On the frame bundle adapted to a submanifold

TL;DR

This paper explores the geometry of the adapted frame bundle over a submanifold within a Riemannian manifold, linking horizontal distributions, extrinsic minimality, and intrinsic curvature computations.

Contribution

It characterizes the horizontal distribution of the adapted frame bundle and relates minimality to harmonicity of the Gauss map under deformed metrics.

Findings

Horizontal distribution characterized and related to Levi-Civita connection.

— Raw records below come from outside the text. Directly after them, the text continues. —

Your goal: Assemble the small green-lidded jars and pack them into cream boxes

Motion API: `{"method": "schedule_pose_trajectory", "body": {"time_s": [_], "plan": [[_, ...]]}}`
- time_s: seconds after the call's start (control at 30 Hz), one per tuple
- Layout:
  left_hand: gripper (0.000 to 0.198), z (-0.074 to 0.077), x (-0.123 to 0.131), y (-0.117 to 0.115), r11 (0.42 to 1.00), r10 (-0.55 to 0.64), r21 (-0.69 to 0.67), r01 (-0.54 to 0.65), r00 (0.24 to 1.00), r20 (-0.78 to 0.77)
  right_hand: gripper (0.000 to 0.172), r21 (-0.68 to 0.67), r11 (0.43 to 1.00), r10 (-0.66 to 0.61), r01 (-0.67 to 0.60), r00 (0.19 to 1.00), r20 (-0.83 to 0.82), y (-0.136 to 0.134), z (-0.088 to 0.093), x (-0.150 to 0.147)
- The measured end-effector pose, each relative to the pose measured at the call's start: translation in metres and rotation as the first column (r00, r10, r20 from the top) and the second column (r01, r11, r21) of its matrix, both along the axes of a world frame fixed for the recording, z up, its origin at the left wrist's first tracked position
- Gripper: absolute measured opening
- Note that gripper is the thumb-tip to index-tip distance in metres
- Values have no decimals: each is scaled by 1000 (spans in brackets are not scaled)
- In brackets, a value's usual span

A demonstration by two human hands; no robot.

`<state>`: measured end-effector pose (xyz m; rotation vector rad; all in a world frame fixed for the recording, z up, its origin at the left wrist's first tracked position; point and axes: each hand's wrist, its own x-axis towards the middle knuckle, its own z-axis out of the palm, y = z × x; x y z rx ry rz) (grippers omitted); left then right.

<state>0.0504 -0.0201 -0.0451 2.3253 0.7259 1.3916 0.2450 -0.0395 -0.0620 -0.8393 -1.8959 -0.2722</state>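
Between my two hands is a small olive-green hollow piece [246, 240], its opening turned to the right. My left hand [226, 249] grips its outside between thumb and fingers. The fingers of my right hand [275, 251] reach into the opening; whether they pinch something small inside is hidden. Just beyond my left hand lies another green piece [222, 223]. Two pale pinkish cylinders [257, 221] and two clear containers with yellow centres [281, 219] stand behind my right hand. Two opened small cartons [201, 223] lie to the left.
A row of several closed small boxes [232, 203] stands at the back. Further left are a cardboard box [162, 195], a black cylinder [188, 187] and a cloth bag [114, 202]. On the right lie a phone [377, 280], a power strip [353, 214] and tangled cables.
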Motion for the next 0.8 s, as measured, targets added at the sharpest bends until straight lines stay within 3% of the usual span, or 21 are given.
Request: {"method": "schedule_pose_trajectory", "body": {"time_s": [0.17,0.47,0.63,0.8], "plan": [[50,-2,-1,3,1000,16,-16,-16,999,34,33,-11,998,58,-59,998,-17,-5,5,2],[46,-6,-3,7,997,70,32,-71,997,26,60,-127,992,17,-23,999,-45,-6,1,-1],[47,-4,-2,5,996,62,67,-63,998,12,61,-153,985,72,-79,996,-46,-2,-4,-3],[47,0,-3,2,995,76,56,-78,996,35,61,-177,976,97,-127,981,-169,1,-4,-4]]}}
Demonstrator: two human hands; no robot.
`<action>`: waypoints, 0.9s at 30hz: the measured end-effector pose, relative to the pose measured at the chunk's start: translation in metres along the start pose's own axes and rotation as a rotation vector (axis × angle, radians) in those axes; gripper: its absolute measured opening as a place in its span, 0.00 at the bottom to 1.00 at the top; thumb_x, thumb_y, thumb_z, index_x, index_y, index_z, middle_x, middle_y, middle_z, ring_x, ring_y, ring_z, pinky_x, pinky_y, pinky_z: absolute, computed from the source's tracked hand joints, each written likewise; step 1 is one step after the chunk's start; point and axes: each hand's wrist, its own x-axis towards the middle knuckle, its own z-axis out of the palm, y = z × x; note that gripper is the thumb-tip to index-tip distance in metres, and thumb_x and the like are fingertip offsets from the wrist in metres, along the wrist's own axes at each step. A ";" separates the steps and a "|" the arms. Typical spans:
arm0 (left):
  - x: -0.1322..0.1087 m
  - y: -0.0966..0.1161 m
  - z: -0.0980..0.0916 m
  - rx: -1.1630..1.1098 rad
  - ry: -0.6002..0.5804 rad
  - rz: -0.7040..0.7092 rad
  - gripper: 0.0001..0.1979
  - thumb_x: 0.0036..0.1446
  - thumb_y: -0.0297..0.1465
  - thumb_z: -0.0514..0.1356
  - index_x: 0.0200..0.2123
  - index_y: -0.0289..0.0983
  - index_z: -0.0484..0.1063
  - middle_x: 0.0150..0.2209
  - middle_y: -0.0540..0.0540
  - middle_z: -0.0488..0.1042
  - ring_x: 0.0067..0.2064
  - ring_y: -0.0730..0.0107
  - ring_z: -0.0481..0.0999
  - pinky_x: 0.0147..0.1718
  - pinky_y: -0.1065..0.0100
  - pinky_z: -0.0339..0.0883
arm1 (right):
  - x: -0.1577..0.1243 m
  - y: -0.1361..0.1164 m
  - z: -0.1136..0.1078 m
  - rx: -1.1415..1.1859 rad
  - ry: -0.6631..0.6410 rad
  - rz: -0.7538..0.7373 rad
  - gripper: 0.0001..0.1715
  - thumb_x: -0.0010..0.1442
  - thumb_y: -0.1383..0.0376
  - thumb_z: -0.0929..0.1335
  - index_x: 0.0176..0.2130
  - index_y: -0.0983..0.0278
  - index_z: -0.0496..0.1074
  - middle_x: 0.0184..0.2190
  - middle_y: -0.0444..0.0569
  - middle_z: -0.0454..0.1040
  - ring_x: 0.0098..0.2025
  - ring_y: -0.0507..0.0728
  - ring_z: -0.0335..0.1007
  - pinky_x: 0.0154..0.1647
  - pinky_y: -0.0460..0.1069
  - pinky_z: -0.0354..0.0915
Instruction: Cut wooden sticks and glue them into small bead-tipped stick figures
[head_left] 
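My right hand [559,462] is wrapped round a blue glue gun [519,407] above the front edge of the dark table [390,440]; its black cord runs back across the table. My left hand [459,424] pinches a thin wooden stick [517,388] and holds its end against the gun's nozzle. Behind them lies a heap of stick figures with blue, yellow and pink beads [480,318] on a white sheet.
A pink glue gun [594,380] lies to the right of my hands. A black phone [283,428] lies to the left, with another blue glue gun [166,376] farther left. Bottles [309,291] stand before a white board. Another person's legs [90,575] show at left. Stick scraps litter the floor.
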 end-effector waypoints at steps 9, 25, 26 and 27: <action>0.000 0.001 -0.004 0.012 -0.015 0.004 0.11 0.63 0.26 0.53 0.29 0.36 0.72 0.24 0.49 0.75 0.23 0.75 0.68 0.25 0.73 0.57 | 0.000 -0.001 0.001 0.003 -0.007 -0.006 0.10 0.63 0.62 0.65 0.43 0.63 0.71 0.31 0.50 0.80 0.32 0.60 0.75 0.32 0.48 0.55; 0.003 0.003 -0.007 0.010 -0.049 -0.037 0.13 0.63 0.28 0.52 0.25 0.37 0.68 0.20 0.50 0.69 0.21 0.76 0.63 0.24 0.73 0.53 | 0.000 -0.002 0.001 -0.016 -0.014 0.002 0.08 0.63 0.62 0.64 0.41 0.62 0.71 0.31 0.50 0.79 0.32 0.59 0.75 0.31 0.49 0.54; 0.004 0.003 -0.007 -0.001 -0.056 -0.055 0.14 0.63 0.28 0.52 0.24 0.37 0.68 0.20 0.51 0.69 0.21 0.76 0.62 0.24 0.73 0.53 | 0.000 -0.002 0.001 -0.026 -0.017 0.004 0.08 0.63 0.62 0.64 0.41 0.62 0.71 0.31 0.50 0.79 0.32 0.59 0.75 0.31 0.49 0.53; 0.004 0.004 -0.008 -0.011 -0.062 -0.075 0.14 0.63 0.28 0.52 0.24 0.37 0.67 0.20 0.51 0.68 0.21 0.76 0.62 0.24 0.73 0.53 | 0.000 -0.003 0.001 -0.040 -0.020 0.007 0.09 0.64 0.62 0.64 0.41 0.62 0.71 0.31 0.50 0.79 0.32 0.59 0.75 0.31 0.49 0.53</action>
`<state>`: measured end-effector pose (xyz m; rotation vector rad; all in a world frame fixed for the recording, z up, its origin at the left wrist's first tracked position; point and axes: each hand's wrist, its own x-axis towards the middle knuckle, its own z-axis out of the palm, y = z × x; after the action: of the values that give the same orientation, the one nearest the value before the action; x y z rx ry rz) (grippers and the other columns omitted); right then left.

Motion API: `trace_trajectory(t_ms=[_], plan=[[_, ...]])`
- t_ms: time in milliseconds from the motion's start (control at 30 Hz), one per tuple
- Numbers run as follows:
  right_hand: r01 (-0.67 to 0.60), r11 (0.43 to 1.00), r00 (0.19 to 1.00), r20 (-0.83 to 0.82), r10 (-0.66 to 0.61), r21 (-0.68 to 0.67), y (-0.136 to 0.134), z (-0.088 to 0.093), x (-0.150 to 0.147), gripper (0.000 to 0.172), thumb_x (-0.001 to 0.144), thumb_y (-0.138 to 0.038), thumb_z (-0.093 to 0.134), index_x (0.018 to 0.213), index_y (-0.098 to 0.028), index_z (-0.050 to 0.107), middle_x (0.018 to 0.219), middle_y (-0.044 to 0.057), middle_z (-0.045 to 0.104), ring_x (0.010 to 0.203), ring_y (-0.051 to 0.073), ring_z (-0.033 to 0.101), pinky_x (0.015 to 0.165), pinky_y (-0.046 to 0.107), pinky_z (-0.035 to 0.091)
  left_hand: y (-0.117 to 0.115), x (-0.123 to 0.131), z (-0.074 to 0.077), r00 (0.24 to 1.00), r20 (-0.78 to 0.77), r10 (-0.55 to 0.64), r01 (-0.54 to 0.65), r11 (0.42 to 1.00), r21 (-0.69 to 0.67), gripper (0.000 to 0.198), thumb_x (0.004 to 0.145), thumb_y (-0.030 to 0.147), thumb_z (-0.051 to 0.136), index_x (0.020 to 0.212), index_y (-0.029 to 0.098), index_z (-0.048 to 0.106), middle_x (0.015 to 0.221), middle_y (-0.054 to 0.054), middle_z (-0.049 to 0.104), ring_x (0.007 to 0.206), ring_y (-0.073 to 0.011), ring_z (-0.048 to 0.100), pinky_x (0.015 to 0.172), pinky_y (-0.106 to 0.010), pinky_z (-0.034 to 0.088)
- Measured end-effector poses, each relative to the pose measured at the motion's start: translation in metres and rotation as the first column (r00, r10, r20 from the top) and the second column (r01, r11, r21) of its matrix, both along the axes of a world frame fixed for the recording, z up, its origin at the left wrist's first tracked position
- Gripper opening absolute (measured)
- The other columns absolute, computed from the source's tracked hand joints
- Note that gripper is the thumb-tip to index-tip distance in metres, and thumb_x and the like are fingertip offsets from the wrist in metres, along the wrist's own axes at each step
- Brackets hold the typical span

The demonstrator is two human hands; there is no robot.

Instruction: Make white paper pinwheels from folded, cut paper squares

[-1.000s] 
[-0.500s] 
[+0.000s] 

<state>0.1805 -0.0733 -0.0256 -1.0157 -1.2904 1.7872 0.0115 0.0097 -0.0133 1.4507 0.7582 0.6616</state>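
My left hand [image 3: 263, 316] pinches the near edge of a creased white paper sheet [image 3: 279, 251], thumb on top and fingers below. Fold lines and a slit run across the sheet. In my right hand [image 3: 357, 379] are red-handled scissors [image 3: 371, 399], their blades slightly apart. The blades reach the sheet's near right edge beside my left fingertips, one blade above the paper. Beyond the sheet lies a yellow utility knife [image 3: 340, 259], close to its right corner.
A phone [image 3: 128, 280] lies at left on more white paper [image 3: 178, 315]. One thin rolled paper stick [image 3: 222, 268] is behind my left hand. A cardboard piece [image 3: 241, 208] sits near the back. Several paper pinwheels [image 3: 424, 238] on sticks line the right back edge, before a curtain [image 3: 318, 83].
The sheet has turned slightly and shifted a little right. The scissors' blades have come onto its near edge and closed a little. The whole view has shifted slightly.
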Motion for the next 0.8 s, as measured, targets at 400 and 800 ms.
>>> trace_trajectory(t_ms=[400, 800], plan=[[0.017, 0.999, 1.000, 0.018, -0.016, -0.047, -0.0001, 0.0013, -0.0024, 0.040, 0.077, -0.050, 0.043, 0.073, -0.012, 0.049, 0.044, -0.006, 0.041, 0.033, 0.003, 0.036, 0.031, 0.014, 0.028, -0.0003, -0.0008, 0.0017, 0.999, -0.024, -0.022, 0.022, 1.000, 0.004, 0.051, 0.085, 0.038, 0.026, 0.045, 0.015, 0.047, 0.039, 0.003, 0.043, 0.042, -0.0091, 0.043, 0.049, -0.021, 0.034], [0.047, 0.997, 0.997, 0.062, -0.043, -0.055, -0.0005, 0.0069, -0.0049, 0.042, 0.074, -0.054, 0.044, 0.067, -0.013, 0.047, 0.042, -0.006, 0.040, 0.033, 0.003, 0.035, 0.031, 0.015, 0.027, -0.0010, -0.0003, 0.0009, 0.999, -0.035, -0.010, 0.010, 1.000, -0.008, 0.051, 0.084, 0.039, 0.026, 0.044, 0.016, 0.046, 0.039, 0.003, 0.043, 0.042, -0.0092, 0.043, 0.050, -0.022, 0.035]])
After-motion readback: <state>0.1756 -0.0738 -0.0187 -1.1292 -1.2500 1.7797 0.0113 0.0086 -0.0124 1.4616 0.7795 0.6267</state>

Minimality of submanifold equivalent to harmonic Gauss map.

Curvature formulas computed for intrinsic geometry.

Abstract

Let $M$ be a submanifold of a Riemannian manifold $(N,g)$. $M$ induces a subbundle $O(M,N)$ of adapted frames over $M$ of the bundle of orthonormal frames $O(N)$. Riemannian metric $g$ induces natural metric on $O(N)$. We study the geometry of a submanifold $O(M,N)$ in $O(N)$. We characterize the horizontal distribution of $O(M,N)$ and state its correspondence with the horizontal lift in $O(N)$ induced by the Levi--Civita connection on $N$. In the case of extrinsic geometry, we show that minimality is equivalent to harmonicity of the Gauss map of the submanifold $M$ with deformed Riemannian metric. In the case of intrinsic geometry we compute the curvatures.